Tuesday’s episode of HBO’s “Hard Knocks” featured Los Angeles Chargers running back Austin Ekeler, who spoke about the difficulty of undrafted players making an impact this year without preseason games. Ekeler was undrafted out of Western State, a Division II school in Colorado, and earned a roster spot by shining during the 2017 preseason. In March, he signed a $24.5-million contract.
That got me thinking about which Lions might not be around if they’d had the misfortune of trying to break into the NFL during a pandemic. The best example I could think of was quarterback Chase Daniel, who was undrafted out of Missouri in 2009 over concerns about his athleticism but had a great preseason that led to the New Orleans Saints signing him and launching a 10-year career.

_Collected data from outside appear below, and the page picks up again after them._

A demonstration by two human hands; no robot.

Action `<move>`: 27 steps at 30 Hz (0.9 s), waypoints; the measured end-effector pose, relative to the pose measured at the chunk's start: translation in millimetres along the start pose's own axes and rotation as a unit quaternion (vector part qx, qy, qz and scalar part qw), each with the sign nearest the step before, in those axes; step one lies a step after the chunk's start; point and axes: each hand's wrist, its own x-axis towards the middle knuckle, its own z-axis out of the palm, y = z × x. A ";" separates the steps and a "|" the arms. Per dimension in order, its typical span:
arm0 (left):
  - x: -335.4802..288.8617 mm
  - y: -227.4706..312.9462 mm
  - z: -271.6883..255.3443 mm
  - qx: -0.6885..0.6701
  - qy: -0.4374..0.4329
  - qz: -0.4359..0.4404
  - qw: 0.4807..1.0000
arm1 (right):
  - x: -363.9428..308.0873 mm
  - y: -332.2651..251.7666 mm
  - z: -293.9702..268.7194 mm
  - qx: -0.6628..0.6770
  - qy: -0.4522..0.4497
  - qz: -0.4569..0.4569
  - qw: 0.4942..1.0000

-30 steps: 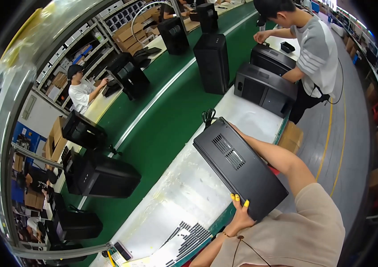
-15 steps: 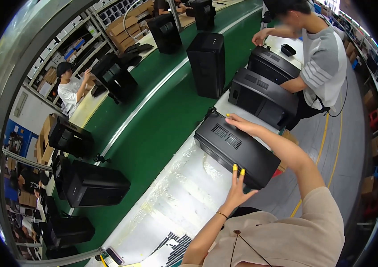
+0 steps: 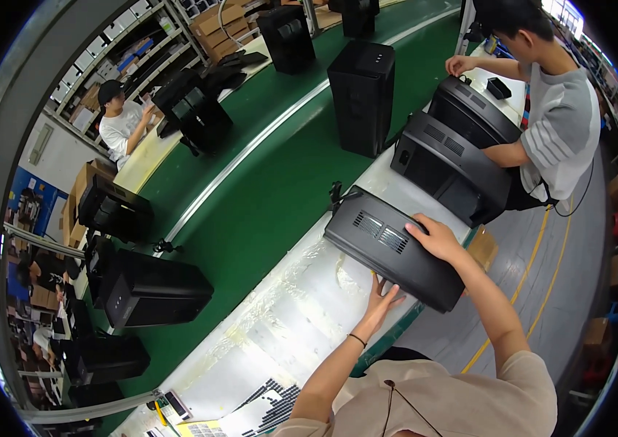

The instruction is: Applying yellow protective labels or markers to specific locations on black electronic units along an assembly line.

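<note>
A black box-shaped appliance [image 3: 367, 244] with two slotted vent grilles on its upper face lies across the white worktop in front of me. My right hand [image 3: 436, 239] grips its far long side, thumb on the upper face and the other fingers hidden behind the edge. At the near long side, my left hand [image 3: 379, 302] holds the lower edge, its fingers partly hidden under the housing. A black cord with a plug [image 3: 338, 195] sits by the appliance's far left corner.
A co-worker [image 3: 564, 109] stands at the far right, hands at two similar black appliances [image 3: 447, 149]. Beyond the worktop runs a curved green conveyor [image 3: 265, 211] carrying tall black units [image 3: 363, 98]. Small dark pieces in rows [image 3: 272, 408] lie on the near worktop.
My right hand has slid rightward along the far side, its thumb now on the upper face. My left fingers have gone from the upper face to the near lower edge. The view has shifted slightly.
</note>
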 end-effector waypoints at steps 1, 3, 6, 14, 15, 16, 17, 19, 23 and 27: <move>9.1 -1.8 7.0 -0.002 0.012 -0.025 1.000 | 6.2 -1.3 -4.6 -0.016 0.038 -0.033 0.999; 29.3 -4.6 19.0 -0.030 -0.031 0.007 0.999 | 20.6 -4.0 -13.8 -0.018 0.033 -0.072 0.997; 58.5 -5.8 29.7 -0.007 -0.059 -0.007 0.998 | 31.5 -5.4 -26.0 -0.113 0.061 -0.165 0.978; 80.4 1.0 22.4 0.094 -0.104 -0.071 0.988 | 28.0 1.7 -23.8 -0.167 0.126 -0.176 0.962; 83.9 3.9 22.1 0.097 -0.112 -0.080 0.986 | 28.3 3.9 -23.4 -0.159 0.165 -0.184 0.956; 85.6 4.7 23.2 0.097 -0.096 -0.066 0.988 | 28.5 7.9 -25.8 -0.164 0.162 -0.168 0.959; 89.0 6.1 24.8 0.090 -0.088 -0.036 0.991 | 29.3 11.9 -26.8 -0.152 0.181 -0.163 0.958; 98.9 10.9 29.9 0.091 -0.076 -0.043 0.992 | 32.2 21.2 -32.1 -0.160 0.211 -0.173 0.949; 124.4 23.9 38.8 0.140 -0.106 -0.048 0.983 | 43.5 41.6 -44.3 -0.116 0.264 -0.145 0.947; 141.7 23.0 45.4 0.158 -0.105 -0.070 0.979 | 46.0 56.9 -50.9 -0.134 0.322 -0.073 0.934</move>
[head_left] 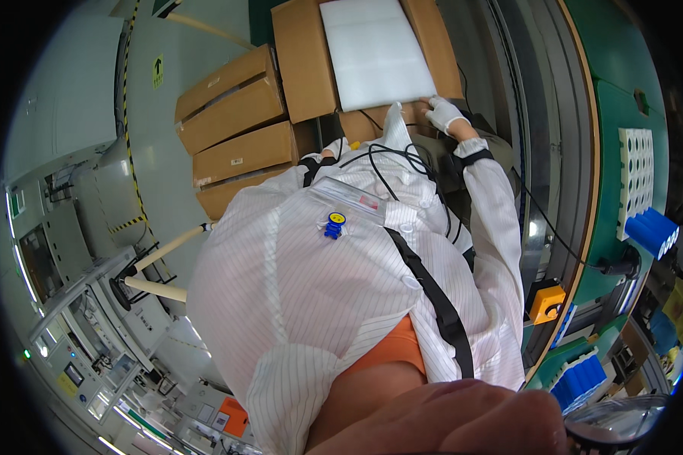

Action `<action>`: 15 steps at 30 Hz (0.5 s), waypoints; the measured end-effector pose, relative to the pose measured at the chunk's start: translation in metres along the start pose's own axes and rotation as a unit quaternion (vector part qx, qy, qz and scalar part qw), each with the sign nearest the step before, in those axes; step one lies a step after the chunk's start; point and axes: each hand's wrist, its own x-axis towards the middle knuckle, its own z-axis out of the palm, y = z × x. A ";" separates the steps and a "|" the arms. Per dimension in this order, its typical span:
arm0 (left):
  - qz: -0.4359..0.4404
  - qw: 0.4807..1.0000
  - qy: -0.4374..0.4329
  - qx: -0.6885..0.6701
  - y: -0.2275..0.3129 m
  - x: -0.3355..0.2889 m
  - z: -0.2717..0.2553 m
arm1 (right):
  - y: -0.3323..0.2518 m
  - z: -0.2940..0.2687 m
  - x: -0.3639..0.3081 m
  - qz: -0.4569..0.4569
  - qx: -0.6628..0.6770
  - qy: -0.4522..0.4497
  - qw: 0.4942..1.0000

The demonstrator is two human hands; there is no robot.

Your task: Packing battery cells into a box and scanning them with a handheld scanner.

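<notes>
A white foam sheet (379, 53) lies in an open cardboard box (303, 64) in front of me, between its raised side flaps. My right hand (445, 115), in a white glove with bare fingertips, is at the box's near right corner. Its fingers stretch left along the near edge of the foam sheet and look open; whether they press on it I cannot tell. My left hand (332, 150) is low by my lap, left of the box's near edge. Sleeve and cables cover most of it, so its fingers are hidden. Black cables (387, 155) loop across my lap.
More cardboard boxes (239, 114) stand to the left of the open one. On the right runs a green-topped bench (611, 152) with a white perforated tray (636, 171), blue cylindrical cells (651, 231) and a yellow switch box (546, 305). A wooden-coloured pole (155, 288) is at left.
</notes>
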 end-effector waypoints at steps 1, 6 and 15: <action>-0.007 1.000 -0.004 -0.006 0.007 -0.002 0.010 | 0.004 0.000 -0.014 0.004 0.005 0.005 1.000; -0.029 0.999 -0.013 -0.037 0.052 -0.008 0.046 | -0.003 0.004 -0.072 0.092 0.185 -0.054 0.977; -0.056 0.989 -0.005 -0.136 0.105 -0.040 0.113 | -0.078 -0.063 -0.178 -0.202 0.071 0.109 0.971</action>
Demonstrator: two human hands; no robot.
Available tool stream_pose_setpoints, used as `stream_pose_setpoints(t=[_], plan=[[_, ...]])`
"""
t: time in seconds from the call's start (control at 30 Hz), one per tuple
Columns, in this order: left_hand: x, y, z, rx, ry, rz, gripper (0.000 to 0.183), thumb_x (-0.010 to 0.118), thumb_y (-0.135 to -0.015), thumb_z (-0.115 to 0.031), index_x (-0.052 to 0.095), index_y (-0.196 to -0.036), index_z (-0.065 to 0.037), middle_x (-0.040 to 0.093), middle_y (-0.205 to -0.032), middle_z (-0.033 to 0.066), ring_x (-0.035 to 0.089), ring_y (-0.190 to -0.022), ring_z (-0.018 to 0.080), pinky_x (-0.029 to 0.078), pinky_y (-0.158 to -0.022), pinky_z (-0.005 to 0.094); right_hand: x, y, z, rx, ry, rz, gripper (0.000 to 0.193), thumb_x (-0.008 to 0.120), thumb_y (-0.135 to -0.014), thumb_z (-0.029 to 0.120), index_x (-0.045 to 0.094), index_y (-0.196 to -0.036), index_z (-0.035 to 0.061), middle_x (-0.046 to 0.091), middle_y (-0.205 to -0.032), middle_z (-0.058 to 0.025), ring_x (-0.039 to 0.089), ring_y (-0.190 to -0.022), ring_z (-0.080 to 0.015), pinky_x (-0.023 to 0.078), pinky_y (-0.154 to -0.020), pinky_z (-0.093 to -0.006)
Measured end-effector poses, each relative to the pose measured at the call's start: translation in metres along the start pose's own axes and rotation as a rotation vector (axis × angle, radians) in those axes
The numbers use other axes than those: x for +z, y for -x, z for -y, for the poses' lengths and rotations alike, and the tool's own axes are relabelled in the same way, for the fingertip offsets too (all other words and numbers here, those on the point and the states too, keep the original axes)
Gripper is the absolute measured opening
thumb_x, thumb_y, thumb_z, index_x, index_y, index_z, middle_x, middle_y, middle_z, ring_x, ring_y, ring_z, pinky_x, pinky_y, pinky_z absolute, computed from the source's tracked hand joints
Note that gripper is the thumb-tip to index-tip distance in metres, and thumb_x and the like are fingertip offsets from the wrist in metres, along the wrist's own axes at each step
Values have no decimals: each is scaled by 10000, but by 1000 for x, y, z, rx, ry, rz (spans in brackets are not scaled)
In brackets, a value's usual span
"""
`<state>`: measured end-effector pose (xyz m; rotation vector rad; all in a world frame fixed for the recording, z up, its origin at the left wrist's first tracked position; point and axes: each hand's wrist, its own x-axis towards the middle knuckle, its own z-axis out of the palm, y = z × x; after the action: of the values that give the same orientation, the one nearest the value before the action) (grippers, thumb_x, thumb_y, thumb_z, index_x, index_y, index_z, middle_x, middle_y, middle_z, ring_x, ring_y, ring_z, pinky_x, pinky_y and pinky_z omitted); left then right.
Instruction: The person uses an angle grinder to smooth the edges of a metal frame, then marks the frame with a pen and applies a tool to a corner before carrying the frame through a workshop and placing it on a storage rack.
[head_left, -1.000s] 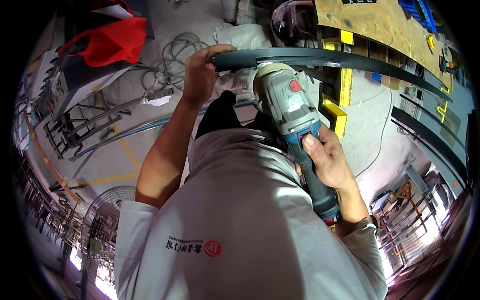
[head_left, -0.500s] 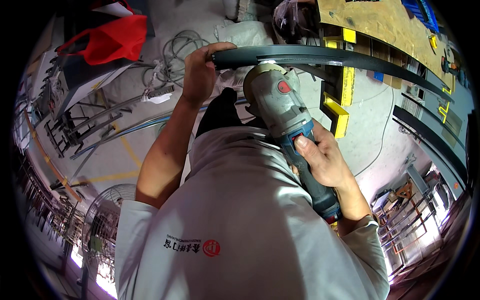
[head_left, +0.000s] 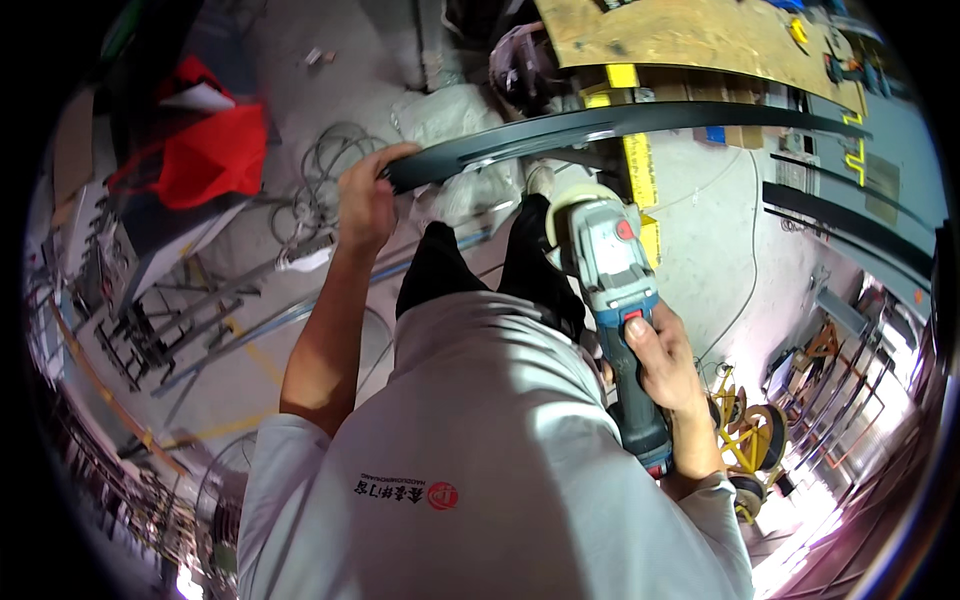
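Left hand [head_left: 366, 205] holding left end of black profile [head_left: 640, 117], which runs along desk's [head_left: 690, 38] near edge, past its near right corner. Right hand [head_left: 662, 362] wrapped round grinder [head_left: 606, 255], thumb at red switch; disc [head_left: 566, 212] below profile, apart from it. Red bag [head_left: 215, 155] far left.
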<state>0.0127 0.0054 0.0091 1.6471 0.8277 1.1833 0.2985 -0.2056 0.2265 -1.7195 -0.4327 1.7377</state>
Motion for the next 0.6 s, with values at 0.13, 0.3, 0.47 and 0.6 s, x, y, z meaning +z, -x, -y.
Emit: stream_pose_setpoints(t=[0.13, 0.3, 0.47, 0.6], plan=[[-3, -10, -12, -636, 405, -81, 484, 360, -1058, -207, 718, -1047, 119, 762, -999, 206, 709, -944, 262, 510, -919, 337, -29, 35, -19, -152, -58, -107, 459, 622, -1047, 348, 541, -1311, -18, 674, -924, -80, 631, -662, -128, 527, -601, -276], [8, -27, -18, -815, 408, -298, 461, 395, -1056, -213, 718, -964, 103, 756, -963, 177, 676, -892, 231, 502, -903, 339, -95, 57, -49, -225, -171, -145, 554, 666, -1009, 447, 548, -1261, -31, 684, -868, -100, 655, -647, -155, 543, -595, -287], [5, -23, 13, -847, 558, -584, 344, 459, -1040, -213, 689, -950, 25, 725, -909, 148, 684, -885, 279, 552, -882, 381, -194, 72, -87, -351, -288, -118, 653, 719, -914, 465, 544, -1286, -42, 693, -942, -126, 687, -688, -189, 570, -584, -326], [-11, -12, 51, -750, 704, -906, 189, 556, -1035, -204, 613, -911, -73, 652, -846, 102, 667, -844, 282, 576, -838, 410, -294, 119, -99, -309, -343, -119, 579, 697, -917, 405, 560, -1271, -32, 662, -958, -108, 656, -701, -182, 545, -615, -326]])
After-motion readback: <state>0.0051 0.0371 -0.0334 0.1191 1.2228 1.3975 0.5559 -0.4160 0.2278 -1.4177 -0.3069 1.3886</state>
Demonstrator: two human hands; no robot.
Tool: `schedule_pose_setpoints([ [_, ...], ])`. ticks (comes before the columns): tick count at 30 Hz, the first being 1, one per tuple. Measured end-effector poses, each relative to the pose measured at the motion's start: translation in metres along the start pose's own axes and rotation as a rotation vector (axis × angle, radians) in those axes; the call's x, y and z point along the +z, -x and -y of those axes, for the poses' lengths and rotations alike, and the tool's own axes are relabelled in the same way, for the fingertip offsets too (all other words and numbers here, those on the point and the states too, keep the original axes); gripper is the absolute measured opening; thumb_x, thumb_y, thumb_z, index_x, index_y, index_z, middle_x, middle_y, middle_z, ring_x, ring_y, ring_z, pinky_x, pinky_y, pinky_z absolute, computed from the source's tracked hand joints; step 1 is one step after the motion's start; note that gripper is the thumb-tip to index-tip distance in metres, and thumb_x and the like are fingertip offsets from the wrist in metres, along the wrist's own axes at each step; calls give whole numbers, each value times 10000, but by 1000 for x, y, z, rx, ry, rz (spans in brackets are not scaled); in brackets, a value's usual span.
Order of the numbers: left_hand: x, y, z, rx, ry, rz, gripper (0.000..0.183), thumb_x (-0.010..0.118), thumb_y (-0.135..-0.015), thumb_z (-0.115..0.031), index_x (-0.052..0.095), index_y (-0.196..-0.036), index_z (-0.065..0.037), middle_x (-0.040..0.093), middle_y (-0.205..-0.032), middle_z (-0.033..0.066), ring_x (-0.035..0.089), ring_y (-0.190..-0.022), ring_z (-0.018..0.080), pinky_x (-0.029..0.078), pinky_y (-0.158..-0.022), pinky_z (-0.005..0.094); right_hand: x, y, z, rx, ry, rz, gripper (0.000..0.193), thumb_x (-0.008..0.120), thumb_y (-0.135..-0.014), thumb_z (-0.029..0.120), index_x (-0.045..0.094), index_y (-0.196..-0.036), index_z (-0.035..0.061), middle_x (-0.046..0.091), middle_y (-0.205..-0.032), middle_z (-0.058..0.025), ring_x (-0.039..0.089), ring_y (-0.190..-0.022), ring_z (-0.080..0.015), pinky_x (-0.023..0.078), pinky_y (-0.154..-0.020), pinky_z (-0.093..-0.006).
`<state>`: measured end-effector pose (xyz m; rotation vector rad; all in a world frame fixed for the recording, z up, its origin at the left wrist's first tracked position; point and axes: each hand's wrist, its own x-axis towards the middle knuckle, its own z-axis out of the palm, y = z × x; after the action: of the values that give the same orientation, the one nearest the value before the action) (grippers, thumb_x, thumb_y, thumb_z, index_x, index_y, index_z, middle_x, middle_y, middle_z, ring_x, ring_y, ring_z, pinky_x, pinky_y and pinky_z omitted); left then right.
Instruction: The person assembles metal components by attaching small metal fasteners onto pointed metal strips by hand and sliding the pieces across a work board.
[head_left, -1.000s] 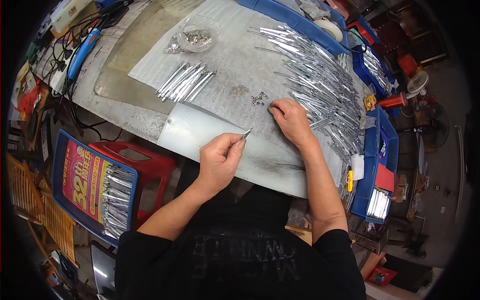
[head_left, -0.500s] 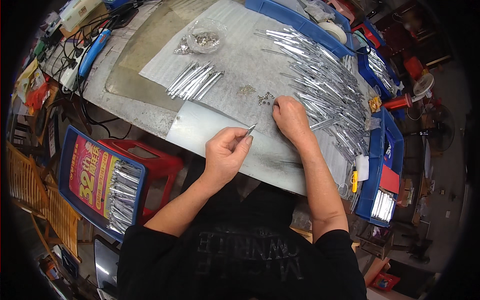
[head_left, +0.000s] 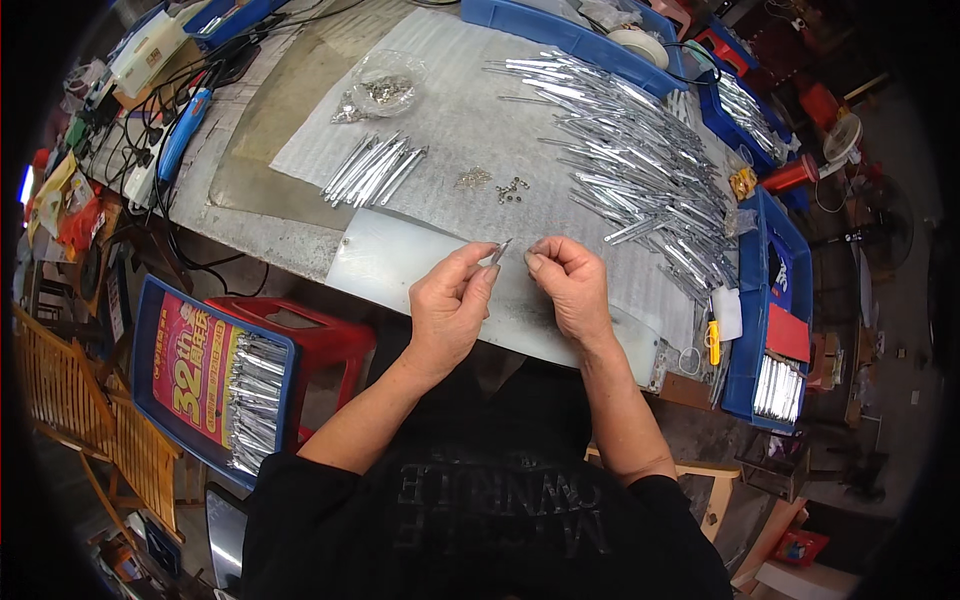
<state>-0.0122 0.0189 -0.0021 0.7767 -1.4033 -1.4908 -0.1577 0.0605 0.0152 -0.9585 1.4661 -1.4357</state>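
Observation:
Between thumb and fingers, my left hand (head_left: 450, 305) pinches a thin silvery metal strip (head_left: 502, 250), its tip pointing up and right. Close to that tip is my right hand (head_left: 573, 295), thumb and forefinger pressed together; whatever they hold is too small to make out. Both hands are over a pale smooth board (head_left: 385, 258) at the table's near edge. Just beyond them lie a cluster of small dark metal pieces (head_left: 514, 190) and a scatter of tiny pale brass-coloured pieces (head_left: 473, 178). A large heap of silvery strips (head_left: 640, 160) spreads to the right.
A smaller bundle of strips (head_left: 375, 170) lies left of the pieces, below a clear plastic bag (head_left: 390, 85) of small metal parts. Blue bins (head_left: 765, 300) line the right side. A blue tray (head_left: 290, 400) of strips rests by a red stool (head_left: 340, 330). Cables clutter the far left.
My right hand has come back from beside the small dark pieces, toward me and left, to the strip's tip. My left hand still pinches the strip in nearly the same place.

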Motion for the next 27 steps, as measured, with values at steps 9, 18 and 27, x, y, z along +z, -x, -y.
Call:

One of the things I miss most about normal camp is the chance to catch up with players I’ve covered for a while. Marvin Jones and I have conversations in Spanish. Don Muhlbach and I have August birthdays, so we usually extend each other our best wishes.
But I just learned a fun fact about Muhlbach’s playing days at Texas A&M — sorry, I’m keeping it a secret for now — that I wish I could tease him about. Muhlbach is one of my all-time favorite Lions, and it’s fun to watch him squirm when he gets a little too much attention.